*** Block opens ***

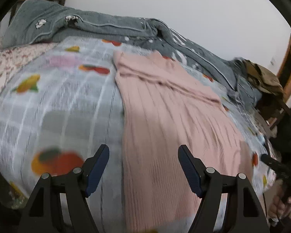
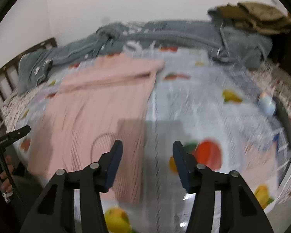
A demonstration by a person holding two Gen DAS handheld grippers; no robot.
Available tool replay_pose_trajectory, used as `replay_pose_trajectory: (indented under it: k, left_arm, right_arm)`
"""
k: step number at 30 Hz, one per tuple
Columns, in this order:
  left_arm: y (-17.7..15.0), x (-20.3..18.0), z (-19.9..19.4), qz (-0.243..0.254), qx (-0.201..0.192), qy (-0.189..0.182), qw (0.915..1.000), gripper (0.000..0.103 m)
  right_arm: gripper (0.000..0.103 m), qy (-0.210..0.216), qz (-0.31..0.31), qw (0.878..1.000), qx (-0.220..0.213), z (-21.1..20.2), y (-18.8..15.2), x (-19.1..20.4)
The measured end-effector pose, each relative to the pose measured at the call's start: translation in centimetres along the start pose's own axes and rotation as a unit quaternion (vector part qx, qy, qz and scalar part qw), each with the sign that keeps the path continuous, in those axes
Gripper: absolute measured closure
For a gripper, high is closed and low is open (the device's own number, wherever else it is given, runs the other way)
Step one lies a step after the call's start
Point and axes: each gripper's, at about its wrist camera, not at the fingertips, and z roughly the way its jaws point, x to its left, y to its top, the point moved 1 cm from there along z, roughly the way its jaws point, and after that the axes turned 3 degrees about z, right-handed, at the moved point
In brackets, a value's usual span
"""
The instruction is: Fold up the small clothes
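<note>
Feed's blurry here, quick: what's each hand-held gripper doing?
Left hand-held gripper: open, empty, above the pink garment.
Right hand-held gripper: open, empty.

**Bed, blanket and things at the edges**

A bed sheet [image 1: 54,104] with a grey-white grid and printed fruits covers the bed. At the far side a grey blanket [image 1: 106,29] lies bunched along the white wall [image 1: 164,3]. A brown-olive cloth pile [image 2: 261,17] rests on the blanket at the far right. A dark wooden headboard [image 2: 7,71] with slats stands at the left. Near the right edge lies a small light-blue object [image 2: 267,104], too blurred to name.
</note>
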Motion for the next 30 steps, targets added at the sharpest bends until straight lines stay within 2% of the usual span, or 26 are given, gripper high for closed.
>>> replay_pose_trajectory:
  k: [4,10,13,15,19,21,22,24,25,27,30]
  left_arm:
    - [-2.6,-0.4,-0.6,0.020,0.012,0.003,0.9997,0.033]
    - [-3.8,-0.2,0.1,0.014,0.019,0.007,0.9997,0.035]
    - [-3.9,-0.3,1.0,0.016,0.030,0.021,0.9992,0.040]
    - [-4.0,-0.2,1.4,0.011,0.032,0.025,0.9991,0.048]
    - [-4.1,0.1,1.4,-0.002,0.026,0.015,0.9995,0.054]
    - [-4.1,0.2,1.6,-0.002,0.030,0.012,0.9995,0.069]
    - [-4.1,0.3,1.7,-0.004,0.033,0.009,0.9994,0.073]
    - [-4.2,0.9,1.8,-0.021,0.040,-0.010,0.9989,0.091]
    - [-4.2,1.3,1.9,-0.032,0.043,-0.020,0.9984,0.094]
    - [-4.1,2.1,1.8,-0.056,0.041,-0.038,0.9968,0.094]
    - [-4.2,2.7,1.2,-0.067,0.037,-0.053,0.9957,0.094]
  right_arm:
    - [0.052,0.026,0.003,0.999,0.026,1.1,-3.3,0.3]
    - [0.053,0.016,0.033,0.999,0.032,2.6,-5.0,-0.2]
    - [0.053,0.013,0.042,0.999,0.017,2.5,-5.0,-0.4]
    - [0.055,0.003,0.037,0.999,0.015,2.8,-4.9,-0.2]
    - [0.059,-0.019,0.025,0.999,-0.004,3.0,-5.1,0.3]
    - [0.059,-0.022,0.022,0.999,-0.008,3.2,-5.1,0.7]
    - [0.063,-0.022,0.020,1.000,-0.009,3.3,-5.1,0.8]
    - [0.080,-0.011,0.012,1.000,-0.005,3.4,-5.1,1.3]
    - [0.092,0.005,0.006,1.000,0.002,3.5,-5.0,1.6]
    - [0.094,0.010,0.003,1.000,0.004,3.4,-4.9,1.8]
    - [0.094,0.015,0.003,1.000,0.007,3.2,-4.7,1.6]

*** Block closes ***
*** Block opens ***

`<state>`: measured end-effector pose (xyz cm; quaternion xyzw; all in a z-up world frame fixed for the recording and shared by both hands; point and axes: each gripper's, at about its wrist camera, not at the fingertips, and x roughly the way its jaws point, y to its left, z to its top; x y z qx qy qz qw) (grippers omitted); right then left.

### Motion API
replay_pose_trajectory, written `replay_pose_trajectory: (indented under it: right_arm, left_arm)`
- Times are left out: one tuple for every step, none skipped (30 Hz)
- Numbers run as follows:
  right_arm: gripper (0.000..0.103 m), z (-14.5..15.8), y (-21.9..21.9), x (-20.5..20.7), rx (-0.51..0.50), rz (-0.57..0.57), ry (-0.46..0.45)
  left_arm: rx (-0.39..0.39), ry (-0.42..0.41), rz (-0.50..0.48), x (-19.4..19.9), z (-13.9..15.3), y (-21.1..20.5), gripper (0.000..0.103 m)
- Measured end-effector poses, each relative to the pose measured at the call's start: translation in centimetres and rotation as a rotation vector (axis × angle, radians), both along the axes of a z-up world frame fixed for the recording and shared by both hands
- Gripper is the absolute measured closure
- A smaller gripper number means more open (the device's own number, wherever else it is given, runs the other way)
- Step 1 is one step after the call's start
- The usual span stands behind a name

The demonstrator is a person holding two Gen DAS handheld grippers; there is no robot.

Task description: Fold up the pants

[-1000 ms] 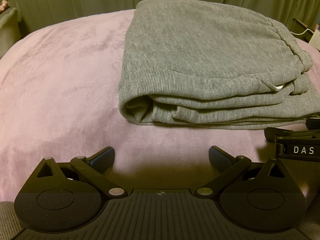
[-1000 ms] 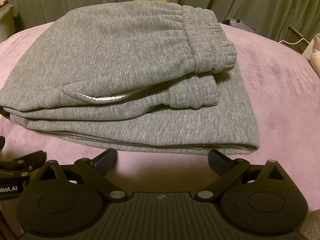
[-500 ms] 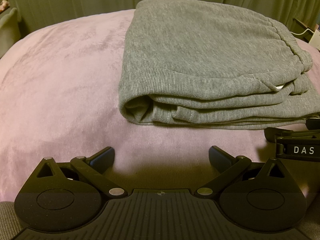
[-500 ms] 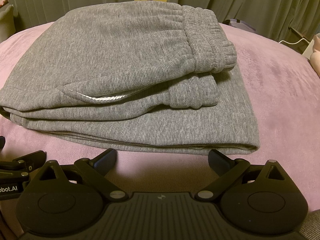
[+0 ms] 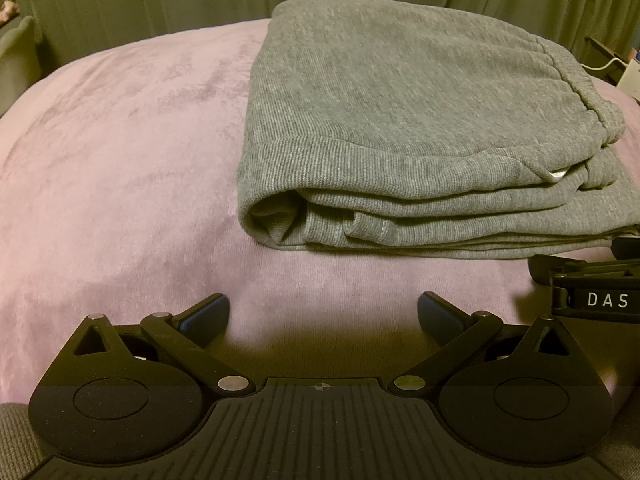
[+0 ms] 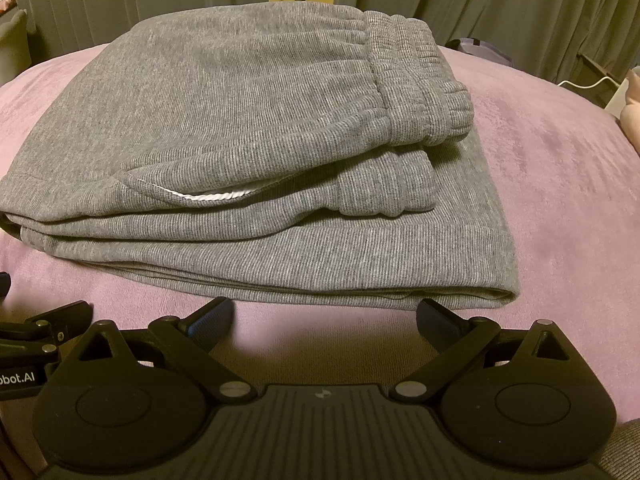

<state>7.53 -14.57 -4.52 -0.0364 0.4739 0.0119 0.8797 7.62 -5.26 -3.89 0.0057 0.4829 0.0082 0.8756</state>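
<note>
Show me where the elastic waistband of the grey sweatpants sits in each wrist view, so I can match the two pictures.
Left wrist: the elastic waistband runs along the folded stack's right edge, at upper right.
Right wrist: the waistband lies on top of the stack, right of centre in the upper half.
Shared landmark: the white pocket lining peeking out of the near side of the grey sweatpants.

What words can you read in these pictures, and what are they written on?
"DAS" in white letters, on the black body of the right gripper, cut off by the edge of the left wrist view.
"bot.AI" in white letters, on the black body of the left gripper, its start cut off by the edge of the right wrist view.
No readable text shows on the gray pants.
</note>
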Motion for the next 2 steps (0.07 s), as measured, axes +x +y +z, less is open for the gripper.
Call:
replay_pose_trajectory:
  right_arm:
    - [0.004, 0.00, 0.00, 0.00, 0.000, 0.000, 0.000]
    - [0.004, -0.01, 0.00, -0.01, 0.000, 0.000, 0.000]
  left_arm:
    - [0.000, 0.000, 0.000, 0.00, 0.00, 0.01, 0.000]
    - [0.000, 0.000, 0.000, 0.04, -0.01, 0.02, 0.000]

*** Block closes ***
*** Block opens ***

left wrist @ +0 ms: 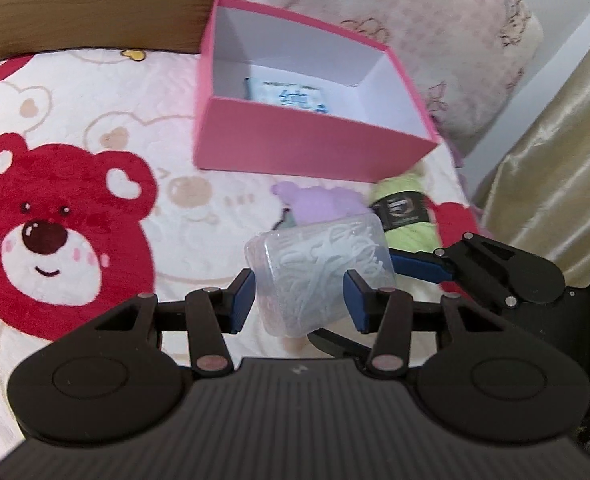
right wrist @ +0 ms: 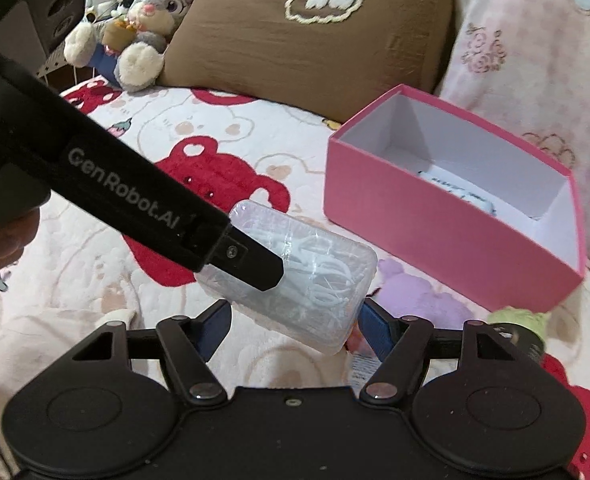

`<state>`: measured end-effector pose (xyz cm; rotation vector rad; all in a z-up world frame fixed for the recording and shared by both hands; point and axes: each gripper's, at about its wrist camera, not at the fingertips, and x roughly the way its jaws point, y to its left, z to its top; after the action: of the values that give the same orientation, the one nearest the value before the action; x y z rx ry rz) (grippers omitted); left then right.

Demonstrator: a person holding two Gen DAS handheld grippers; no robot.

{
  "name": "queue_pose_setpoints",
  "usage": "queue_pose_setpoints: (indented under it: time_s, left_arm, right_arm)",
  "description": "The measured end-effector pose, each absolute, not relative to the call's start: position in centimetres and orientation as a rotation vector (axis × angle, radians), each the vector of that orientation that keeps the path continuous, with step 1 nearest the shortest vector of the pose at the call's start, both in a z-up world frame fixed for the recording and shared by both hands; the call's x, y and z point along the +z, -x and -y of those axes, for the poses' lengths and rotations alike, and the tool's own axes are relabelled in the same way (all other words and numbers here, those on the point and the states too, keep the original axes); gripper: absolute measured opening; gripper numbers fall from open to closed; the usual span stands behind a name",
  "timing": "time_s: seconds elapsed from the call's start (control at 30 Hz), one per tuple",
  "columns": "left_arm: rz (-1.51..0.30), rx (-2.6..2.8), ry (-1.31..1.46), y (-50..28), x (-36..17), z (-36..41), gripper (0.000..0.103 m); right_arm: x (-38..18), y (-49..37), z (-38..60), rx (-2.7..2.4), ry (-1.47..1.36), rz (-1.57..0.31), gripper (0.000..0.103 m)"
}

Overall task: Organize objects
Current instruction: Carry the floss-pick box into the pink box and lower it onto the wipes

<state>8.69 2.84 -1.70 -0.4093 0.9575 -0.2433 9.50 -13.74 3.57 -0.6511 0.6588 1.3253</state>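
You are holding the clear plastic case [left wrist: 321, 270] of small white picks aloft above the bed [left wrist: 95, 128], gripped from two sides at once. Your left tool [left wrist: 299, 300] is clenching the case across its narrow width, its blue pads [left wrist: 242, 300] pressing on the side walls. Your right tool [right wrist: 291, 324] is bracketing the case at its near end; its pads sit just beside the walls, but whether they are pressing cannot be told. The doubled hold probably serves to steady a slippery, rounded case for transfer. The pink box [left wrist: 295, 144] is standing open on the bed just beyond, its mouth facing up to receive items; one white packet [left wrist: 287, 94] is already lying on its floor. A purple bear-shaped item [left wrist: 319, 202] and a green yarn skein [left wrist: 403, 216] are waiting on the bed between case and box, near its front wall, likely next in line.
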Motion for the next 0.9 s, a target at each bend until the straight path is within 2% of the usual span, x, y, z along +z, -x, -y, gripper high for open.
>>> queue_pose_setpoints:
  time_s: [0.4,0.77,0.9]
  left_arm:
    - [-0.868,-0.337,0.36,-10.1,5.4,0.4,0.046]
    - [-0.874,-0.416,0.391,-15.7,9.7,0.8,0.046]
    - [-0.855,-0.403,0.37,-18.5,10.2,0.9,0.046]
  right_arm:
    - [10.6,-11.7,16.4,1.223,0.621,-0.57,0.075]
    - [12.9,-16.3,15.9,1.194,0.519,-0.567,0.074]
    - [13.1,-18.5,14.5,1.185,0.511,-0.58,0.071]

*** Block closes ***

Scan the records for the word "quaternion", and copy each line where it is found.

Task answer —
The measured end-effector pose, each relative to the pose measured at the call's start: translation in centimetres along the start pose's own axes and rotation as a unit quaternion (vector part qx, qy, qz and scalar part qw), each with the sign that keeps the path continuous, in those axes
`<state>`: measured end-effector pose (xyz cm; quaternion xyzw; all in a z-up world frame fixed for the recording and shared by both hands; point and axes: each gripper's, at about its wrist camera, not at the fingertips, and x roughly the way its jaws point, y to its left, z to its top; x y z qx qy qz qw) (grippers omitted); right then left.

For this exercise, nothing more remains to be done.